PROBLEM DETAILS ::
Where does the word "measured" appear in the entries below? Copy each line that holds it.

AVAILABLE RECORDS ::
+ + + +

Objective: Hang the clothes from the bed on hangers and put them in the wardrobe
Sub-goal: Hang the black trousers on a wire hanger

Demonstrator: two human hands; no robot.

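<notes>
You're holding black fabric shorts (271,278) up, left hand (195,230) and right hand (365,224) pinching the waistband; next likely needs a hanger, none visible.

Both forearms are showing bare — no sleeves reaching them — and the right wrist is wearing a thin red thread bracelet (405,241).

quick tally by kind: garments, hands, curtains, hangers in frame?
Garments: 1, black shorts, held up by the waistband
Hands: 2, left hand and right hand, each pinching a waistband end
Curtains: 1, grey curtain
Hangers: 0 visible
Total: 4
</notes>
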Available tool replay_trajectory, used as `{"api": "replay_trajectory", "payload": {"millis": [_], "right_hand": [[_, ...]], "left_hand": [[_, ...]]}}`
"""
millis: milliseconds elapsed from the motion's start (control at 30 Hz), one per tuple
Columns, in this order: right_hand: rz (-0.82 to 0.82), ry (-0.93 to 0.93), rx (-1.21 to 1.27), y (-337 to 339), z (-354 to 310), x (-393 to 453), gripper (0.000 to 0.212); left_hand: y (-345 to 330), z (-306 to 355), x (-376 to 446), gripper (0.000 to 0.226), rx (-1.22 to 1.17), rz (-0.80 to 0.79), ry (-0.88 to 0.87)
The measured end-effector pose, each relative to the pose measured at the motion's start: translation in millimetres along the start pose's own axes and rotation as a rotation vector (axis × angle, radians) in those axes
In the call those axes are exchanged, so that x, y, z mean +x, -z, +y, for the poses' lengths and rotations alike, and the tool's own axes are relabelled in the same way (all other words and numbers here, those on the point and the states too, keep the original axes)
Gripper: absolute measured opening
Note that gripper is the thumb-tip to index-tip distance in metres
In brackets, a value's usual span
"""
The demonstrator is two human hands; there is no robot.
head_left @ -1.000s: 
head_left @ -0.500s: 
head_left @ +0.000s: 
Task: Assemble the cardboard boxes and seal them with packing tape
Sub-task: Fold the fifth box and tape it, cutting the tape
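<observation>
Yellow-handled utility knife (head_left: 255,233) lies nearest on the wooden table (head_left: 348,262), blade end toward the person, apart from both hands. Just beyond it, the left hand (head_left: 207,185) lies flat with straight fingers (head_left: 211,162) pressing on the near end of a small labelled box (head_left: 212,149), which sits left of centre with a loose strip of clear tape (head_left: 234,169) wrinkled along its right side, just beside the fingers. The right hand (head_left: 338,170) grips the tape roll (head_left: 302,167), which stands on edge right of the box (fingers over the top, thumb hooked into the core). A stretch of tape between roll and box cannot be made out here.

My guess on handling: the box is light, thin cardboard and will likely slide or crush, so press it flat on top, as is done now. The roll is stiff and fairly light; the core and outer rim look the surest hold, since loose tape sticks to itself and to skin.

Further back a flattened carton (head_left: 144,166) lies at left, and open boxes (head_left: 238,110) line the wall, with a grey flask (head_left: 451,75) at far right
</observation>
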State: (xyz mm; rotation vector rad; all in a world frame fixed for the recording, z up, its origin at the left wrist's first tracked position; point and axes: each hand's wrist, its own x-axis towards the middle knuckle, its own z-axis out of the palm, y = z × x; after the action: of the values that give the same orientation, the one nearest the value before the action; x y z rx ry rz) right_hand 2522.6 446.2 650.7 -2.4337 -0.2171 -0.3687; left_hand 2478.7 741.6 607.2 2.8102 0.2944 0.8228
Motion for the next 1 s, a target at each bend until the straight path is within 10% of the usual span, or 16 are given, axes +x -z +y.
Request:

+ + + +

YOUR SOLUTION ::
The measured end-effector pose, each relative to the pose measured at the motion's start: translation in millimetres along the start pose's own axes and rotation as a rotation vector (axis × angle, radians) in those axes
Gripper: absolute measured opening

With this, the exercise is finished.